A Demo for eigenvalues / eigenvectors:
shows that the eigenvectors of the covariance matrix for a set of point vectors represents the principal axes of the distribution and its eigen values are related with the lengths of the distribution along the principal axes. The difference among the eigenvalues determines how oblong the overall shape of the distribution is.
This is an example from book "Applied Numerical Methods Using MATLAB", page 387.
Thank you John for your very informative comment.
Hmm. An interesting idea here. I admit that long ago when I first took a linear algebra class as student, I learned the theory. But I did not learn what they mean, what the eigenvalues and eigenvectors tell you about a matrix. I did not learn those concepts until I saw eigenvalues and eigenvectors as they could be used in various applications, in various disciplines. I think this is true of many people. So this submission is a good one, IF it helps students to learn these concepts.

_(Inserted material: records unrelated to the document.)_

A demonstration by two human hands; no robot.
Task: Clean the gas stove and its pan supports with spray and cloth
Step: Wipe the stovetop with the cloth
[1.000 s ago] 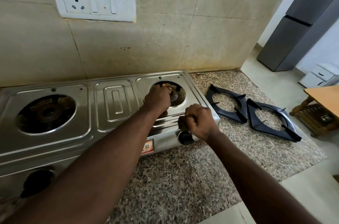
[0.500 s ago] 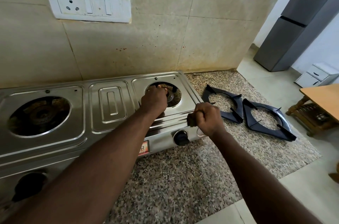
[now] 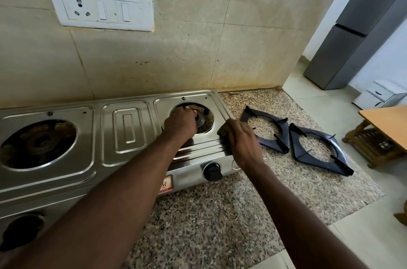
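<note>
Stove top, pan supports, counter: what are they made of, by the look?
Stove top: likely stainless steel sheet, shiny finish; bright silver with soft reflections, pressed ribs and panels.
Pan supports: probably enamelled or painted metal, cast iron or steel, can't tell which; dark blue-black, slight sheen, thin rigid prongs.
Counter: looks like polished granite; speckled grey-brown grain, smooth flat surface.

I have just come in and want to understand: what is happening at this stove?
A person is cleaning the gas stove. The right hand holds a dark cloth against the stove's right edge. The left hand reaches into the right burner opening; what it grips is unclear. Both pan supports lie off the stove, on the granite counter beside it.
</note>
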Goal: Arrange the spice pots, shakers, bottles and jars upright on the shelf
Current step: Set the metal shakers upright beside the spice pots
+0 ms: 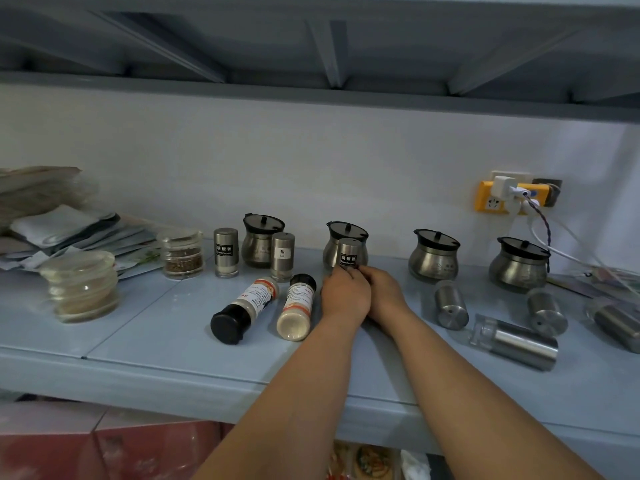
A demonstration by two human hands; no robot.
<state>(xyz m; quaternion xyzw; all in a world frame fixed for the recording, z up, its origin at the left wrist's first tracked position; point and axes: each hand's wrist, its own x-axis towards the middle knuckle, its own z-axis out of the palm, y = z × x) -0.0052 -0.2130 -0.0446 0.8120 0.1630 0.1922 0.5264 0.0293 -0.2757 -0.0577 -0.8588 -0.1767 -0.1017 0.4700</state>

In fact, be careful, as this teaches you ONE aspect of this meaning, i.e., that of a covariance matrix. So you will learn something about what eigenvalues tell you about a covariance matrix. However, eigenvalues also appear in many other areas of mathematics, probability and statistics, engineering, science. For example, in mechanical engineering, you can learn about the principal stresses and strains of a system from the stress and strain matrices. In general, we will see that an eigenvector represents a "direction", and an eigenvalue represents the extent of "stretch" in that direction.
Anything that helps to teach these concepts is a good thing.